What is Exoneration Clause?

    Updated: 24 March 2026

    An exoneration clause is a contractual provision through which one party limits or excludes its liability for damages suffered by the other party. In practice, a typical clause reads: "The supplier's total liability shall not exceed the amount invoiced to the customer in the preceding twelve months." Suppliers include exoneration clauses as standard in their terms and conditions. As a buyer, it is your responsibility to assess whether the limitation is reasonable.

    How does exoneration clause work?

    An exoneration clause takes two forms. A complete exclusion of liability bars all damage claims. This is the most far-reaching variant and is regularly deemed unreasonably onerous by courts, particularly in cases of gross negligence or wilful misconduct. A limitation of liability sets a maximum on the amount for which a party can be held liable.

    The most common limitation in B2B contracts is a cap equal to the invoiced amount over the preceding twelve months. This sounds reasonable, but consider that the damage caused by a failing supplier can far exceed what you pay them. An IT provider billing five thousand pounds per month whose failure brings your business to a standstill for a week can easily cause tens of thousands in damages.

    The validity of an exoneration clause is tested against reasonableness and fairness. A clause that excludes all liability, including for wilful misconduct or gross negligence, will almost never survive judicial scrutiny. A clause that limits liability to a reasonable amount for ordinary negligence is generally accepted.

    Also important is the distinction between direct and indirect damages. Many contracts exclude liability for indirect damages (lost profits, reputational damage, consequential loss) entirely while limiting liability for direct damages to a cap. As a buyer, you must understand what that means in a concrete damage scenario.

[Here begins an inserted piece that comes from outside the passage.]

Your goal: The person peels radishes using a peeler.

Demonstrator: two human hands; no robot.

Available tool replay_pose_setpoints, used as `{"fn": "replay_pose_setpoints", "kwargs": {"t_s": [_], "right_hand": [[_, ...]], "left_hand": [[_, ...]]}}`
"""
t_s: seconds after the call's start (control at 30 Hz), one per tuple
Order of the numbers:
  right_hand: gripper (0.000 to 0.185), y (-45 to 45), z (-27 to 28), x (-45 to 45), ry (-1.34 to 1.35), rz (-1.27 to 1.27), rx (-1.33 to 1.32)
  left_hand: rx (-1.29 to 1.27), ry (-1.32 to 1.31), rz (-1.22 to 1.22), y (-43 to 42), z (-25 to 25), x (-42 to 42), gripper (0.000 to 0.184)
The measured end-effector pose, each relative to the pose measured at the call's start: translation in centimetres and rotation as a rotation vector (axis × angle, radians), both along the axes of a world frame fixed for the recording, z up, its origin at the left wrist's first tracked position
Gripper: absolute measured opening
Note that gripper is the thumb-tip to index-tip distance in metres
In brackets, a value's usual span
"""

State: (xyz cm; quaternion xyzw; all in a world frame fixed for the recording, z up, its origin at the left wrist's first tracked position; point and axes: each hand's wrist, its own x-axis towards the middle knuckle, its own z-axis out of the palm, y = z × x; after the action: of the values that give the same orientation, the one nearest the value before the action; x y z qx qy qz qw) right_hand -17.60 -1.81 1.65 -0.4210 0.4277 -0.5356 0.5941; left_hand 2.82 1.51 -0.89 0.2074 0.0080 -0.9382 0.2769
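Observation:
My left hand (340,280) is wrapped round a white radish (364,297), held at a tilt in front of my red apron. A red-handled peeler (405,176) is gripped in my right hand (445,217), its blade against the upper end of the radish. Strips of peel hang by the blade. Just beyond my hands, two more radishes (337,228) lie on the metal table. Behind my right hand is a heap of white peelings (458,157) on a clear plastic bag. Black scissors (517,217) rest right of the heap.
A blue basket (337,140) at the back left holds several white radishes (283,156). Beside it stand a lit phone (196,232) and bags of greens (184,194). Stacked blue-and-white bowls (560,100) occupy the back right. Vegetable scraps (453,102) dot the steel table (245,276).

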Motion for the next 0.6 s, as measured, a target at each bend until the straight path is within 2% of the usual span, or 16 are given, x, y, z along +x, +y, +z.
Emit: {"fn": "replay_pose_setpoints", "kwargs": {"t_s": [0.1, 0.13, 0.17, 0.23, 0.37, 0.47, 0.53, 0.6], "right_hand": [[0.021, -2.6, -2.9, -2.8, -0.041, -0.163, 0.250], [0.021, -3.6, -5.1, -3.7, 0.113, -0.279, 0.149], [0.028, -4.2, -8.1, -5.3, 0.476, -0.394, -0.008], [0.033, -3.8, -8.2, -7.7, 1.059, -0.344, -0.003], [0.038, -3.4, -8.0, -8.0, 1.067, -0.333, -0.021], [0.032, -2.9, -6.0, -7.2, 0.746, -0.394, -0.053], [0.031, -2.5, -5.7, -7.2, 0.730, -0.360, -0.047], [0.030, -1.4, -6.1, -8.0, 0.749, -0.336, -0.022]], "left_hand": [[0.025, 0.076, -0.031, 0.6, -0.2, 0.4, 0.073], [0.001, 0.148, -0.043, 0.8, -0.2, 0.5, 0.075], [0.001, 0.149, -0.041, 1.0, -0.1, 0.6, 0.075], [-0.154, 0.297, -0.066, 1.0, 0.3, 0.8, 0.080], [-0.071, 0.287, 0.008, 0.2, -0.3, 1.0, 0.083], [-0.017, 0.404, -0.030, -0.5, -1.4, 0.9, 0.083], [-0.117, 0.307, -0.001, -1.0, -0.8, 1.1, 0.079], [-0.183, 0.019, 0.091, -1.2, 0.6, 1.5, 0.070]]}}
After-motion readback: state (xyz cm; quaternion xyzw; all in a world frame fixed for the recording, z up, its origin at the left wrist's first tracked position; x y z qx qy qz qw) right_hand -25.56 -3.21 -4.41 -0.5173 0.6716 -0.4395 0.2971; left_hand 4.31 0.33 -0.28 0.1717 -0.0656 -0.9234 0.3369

    Why does this matter for SMBs?

    Exoneration clauses are standard in virtually every supplier contract. The problem is not that they exist — some limitation of liability is commercially understandable — but that they are often accepted without negotiation. The standard clause in a supplier's terms and conditions is always drafted in their favour.

    As an SMB owner, it is critical to understand how much risk you are absorbing when you accept an exoneration clause. Calculate the maximum damage if the supplier fails, and compare that with the liability cap. The difference is your uncovered risk.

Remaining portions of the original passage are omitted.